The data sets used in this study were gold standard data sets, available on the Hasso Plattner Institute (HP) website under the Duplicate Detection Project (DuDe). These data sets have been frequently used in duplicate detection research works [40, 44,45,46,47,48,49,50,51,52,53]. In addition, the MusicBrainz data sets (as reported in [54]) were also used in this study.

Restaurant data set

This data set was originally taken from Fodor’s and Zagat’s restaurant guides. This data set consisted of attributes namely name, address, city, phone, type, and class. The data set comprised 866 records of which 13% of them were duplicates.

CD data set

This data set was bigger than the Restaurant data set as it contained 9763 records and 107 attributes. CD-related attributes such as artist, title, category, genre, cdextra, year, and track were kept in this data set. Only 3% of the records were duplicates.
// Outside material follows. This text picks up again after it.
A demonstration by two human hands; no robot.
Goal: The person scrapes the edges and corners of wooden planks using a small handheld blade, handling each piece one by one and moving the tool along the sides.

These two data sets underwent a series of changes as reported in Draisbach and Naumann (see [40]) in addition to the changes mentioned in [15]. The unique identifiers that were added by the authors had been removed so that the creation of the dynamic sorting keys was not affected by them, as these identifiers did not belong to the actual data sets.


These data sets were generated using the data pollution tool called as DaPo [54]. The first data set of MusicBrainz contains 193,750 tuples while the second data set contains 800,000 tuples extracted from 1,937,500 tuples, where each tuple described a certain audio recording. These data sets consisted of 12 attributes such as TID, CID, CTID, SourceID, id, number, title, length, artist, album, year, and language.

Evaluation of DDID

To evaluate DDID, an experimental approach was adopted. We hypothesized that even though under the constraint of incomplete data set, DDID was capable to accurately detect duplicate records. DuDe, an earlier duplicate detection method, was used as a benchmark to evaluate DDID’s performance. In addition to accuracy, the speed of detection was also observed. The following measures were used in the experiment:

  1. 1.

    Duplicates detection accuracy: To evaluate the accuracy of DDID in detecting duplicates within incomplete data sets, the measure of Draisbach and Naumann’s (2010) study (refer [40]) was used. The creation of a statistical component was used to read the file containing the gold standard. Duplicate pairs from the transitive closure and non-duplicate pairs from the comparison stage were added to the statistical component and compared with the gold standard. The statistical component calculated the number of true-negatives and false-negatives of the actual classified pairs. The statistical component needed non-duplicate pairs to obtain an additional measure for the quality of the comparison. The accuracy of DuDe and DDID performance was determined by calculating the F-Score that combined recall and precision through the harmonic mean. Thus, it is a measure of the accuracy of the experiment [22, 55]. The Recall, Precision, and F-Score were computed by using certain formulas:

    $$Recall = \frac{{|true\,positive|}}{{|true\,positive| + |false\,negative|}} = \frac{{|true\,positive|}}{{|true\,duplicates|}}$$
    $$Precision = \frac{{|true\,positive|}}{{|true\,positive| + |false\,positive|}} = \frac{{|true\,positive|}}{{|declared\,duplicates|}}$$
    $${\text{F-Score}} = \frac{{2 \times recall \times precision}}{{recall + precision}}$$

    The formula construct descriptions are as follows:

    • False positive: Represents the number of candidate pairs, wrongly declared as duplicate records.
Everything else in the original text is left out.